**PROMPT**:
Your output is to consist only of the line containing "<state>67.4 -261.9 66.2" and the lines after it, through the end of the data, reproduced exactly.

Top of WORKING DATA

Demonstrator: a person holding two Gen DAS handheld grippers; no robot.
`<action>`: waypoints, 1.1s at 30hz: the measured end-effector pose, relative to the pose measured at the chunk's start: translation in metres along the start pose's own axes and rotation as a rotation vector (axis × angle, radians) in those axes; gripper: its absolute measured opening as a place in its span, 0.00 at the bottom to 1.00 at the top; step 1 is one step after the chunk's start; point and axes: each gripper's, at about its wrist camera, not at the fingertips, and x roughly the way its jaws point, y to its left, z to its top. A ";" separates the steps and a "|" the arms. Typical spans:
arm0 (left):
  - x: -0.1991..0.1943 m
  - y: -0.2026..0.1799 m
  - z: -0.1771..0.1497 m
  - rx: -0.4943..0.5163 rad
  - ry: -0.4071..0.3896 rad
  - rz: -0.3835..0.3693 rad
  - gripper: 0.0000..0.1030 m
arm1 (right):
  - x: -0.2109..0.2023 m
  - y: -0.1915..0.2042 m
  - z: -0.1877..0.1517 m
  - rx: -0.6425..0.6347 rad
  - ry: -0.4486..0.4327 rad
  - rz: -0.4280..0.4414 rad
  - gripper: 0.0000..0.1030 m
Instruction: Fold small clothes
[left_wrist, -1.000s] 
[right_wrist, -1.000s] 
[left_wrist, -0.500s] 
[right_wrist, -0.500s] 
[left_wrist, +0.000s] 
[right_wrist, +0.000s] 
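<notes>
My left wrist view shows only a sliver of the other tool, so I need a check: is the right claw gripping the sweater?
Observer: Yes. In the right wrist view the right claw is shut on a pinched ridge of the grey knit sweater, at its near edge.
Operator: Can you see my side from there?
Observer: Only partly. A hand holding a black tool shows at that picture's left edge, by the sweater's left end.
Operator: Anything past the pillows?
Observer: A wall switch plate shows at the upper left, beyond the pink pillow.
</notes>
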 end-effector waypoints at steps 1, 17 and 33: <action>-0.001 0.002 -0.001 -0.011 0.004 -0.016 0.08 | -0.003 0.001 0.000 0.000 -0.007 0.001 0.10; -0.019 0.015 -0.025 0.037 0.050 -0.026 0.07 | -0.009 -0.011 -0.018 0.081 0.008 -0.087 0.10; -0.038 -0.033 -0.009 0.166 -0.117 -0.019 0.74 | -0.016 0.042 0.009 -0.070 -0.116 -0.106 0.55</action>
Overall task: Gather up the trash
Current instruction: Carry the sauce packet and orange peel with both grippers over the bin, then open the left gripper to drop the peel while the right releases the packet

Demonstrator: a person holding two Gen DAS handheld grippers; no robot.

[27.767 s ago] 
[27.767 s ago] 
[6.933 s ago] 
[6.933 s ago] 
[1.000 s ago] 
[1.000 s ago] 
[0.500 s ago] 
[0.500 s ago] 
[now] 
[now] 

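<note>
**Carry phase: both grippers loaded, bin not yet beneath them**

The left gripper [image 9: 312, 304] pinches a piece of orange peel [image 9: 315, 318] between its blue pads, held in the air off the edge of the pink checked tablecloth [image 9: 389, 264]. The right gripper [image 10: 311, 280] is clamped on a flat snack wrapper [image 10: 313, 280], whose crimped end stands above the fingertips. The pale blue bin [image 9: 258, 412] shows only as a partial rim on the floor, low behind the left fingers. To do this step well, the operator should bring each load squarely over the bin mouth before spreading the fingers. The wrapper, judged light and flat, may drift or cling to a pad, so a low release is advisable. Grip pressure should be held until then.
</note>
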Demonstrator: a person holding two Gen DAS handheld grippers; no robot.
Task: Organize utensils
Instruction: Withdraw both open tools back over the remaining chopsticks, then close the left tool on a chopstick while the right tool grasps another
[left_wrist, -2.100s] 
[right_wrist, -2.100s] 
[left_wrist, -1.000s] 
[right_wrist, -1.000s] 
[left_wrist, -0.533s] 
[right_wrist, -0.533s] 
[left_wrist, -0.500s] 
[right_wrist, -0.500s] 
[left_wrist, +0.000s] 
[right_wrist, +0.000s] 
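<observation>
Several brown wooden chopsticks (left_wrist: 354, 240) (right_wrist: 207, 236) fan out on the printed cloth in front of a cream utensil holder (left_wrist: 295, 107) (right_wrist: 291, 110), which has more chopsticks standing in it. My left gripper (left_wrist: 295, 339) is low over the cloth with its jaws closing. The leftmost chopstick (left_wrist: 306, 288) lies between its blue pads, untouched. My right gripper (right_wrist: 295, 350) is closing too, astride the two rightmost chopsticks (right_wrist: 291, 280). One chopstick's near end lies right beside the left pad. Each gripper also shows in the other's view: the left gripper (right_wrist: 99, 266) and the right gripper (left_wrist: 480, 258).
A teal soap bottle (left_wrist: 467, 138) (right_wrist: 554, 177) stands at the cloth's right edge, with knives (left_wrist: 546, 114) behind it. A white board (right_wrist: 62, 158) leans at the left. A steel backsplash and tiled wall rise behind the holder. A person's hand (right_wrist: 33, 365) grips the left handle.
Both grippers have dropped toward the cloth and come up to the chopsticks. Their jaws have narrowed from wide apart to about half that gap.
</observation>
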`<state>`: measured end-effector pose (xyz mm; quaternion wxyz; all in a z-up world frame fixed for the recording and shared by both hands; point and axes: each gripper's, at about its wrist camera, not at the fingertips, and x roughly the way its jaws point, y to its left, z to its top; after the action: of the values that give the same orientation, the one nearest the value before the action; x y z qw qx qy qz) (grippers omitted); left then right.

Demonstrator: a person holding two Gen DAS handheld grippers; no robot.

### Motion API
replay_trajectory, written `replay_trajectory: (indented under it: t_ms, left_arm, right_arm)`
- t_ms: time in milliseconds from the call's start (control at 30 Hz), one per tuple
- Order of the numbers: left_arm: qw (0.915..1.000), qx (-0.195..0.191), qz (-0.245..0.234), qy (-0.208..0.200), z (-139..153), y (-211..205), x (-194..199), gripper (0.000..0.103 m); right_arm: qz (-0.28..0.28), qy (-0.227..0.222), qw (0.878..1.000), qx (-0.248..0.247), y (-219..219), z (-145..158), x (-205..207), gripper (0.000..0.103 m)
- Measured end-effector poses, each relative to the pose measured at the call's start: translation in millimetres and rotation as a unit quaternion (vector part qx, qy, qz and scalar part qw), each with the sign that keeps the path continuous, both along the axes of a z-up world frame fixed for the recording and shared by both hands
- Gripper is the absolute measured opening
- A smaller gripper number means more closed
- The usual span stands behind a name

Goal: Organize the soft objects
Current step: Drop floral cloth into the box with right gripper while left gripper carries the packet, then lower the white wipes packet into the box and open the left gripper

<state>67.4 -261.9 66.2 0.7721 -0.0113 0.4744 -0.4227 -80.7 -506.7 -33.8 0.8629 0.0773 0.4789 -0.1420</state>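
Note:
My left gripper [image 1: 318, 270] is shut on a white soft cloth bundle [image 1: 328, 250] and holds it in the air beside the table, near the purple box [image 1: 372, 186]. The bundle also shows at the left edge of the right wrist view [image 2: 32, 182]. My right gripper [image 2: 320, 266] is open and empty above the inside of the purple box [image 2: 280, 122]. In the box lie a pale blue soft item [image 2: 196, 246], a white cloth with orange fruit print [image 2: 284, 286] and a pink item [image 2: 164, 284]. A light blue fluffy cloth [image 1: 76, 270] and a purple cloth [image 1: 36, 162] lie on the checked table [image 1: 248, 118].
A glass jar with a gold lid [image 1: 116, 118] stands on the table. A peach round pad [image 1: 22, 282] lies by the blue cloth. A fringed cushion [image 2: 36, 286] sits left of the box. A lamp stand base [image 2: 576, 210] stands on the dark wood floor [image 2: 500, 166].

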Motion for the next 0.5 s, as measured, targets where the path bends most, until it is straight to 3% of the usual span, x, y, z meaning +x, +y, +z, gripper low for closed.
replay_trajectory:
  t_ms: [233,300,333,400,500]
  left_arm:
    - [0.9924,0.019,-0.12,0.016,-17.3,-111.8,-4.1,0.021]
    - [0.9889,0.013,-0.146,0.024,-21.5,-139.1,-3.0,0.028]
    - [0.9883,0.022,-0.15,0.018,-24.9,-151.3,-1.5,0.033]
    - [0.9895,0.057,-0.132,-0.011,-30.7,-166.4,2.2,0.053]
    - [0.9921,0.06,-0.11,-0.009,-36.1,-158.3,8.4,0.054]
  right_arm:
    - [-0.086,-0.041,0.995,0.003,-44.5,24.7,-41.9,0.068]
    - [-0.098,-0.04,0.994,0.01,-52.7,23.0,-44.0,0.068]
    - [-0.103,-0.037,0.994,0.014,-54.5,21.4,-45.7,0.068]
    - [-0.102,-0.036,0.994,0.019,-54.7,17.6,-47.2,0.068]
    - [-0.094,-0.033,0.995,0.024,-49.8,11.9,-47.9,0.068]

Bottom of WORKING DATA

**ANSWER TO THIS PROBLEM**:
<state>67.4 -261.9 66.2 0.7721 -0.0113 0.4744 -0.4227 -80.7 -506.7 -33.8 0.8629 0.0773 0.4789 -0.1420</state>
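Note:
My left gripper [image 1: 318, 270] is shut on a white soft cloth bundle [image 1: 328, 250] and holds it in the air beside the table, near the purple box [image 1: 372, 186]. The bundle also shows at the left edge of the right wrist view [image 2: 32, 182]. My right gripper [image 2: 320, 266] is open and empty above the inside of the purple box [image 2: 280, 122]. In the box lie a pale blue soft item [image 2: 196, 246], a white cloth with orange fruit print [image 2: 284, 286] and a pink item [image 2: 164, 284]. A light blue fluffy cloth [image 1: 76, 270] and a purple cloth [image 1: 36, 162] lie on the checked table [image 1: 248, 118].
A glass jar with a gold lid [image 1: 116, 118] stands on the table. A peach round pad [image 1: 22, 282] lies by the blue cloth. A fringed cushion [image 2: 36, 286] sits left of the box. A lamp stand base [image 2: 576, 210] stands on the dark wood floor [image 2: 500, 166].
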
Motion for the next 0.5 s, as measured, targets where the path bends most, until it is straight to 3% of the usual span, x, y, z meaning +x, +y, +z, gripper low for closed.
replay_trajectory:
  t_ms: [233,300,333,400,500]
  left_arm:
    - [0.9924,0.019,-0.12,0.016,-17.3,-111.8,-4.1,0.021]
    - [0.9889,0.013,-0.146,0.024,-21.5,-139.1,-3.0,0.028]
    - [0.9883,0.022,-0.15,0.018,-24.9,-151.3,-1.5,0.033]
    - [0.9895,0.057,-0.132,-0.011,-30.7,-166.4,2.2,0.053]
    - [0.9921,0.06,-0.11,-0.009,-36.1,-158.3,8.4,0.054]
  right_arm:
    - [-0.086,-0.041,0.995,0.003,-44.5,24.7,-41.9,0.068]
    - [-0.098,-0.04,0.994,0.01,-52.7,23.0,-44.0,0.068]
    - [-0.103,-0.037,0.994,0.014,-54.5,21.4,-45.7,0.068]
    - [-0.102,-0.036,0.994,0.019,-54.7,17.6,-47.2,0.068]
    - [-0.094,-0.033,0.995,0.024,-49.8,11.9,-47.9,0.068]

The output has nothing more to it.